What is needed:
Your answer is every line of the material below in which the string "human" occurs.

Input data:

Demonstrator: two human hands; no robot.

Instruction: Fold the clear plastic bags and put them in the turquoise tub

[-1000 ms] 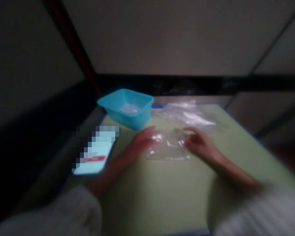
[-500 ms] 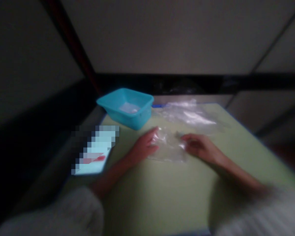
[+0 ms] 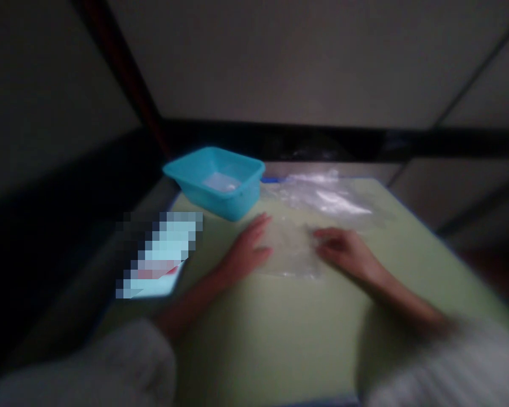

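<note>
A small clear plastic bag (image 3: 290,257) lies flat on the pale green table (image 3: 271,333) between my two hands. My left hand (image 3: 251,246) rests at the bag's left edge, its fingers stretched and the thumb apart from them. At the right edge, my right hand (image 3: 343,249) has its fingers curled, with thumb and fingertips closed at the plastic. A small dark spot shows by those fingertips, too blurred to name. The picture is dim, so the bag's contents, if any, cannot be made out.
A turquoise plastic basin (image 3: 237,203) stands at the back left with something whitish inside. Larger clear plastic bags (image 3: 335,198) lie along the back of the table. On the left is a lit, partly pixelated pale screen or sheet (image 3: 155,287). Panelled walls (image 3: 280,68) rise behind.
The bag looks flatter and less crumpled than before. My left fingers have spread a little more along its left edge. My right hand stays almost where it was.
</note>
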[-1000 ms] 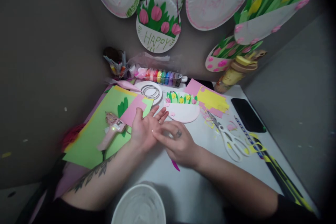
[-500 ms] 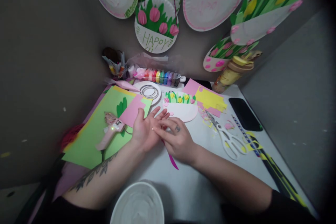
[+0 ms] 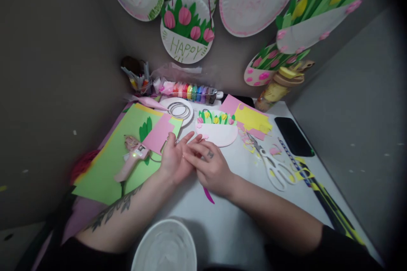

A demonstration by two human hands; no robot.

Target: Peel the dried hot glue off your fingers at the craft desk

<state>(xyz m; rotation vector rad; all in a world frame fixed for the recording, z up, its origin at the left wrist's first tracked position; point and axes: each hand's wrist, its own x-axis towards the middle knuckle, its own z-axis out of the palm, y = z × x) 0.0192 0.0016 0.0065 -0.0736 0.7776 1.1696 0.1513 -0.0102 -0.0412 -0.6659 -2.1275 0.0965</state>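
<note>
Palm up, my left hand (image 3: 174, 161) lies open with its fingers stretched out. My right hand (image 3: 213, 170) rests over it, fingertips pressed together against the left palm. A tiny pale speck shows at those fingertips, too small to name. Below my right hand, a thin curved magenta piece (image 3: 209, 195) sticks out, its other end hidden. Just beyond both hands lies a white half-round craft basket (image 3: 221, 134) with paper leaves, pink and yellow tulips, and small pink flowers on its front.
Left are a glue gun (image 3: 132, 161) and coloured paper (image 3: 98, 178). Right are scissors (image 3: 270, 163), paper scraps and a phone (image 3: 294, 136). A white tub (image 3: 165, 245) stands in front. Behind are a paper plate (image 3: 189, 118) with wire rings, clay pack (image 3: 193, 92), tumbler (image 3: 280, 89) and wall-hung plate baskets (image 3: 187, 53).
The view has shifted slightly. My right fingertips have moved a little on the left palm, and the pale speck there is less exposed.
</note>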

Solution to this exercise:
Demonstrator: two human hands; no robot.
A demonstration by two human hands; no robot.

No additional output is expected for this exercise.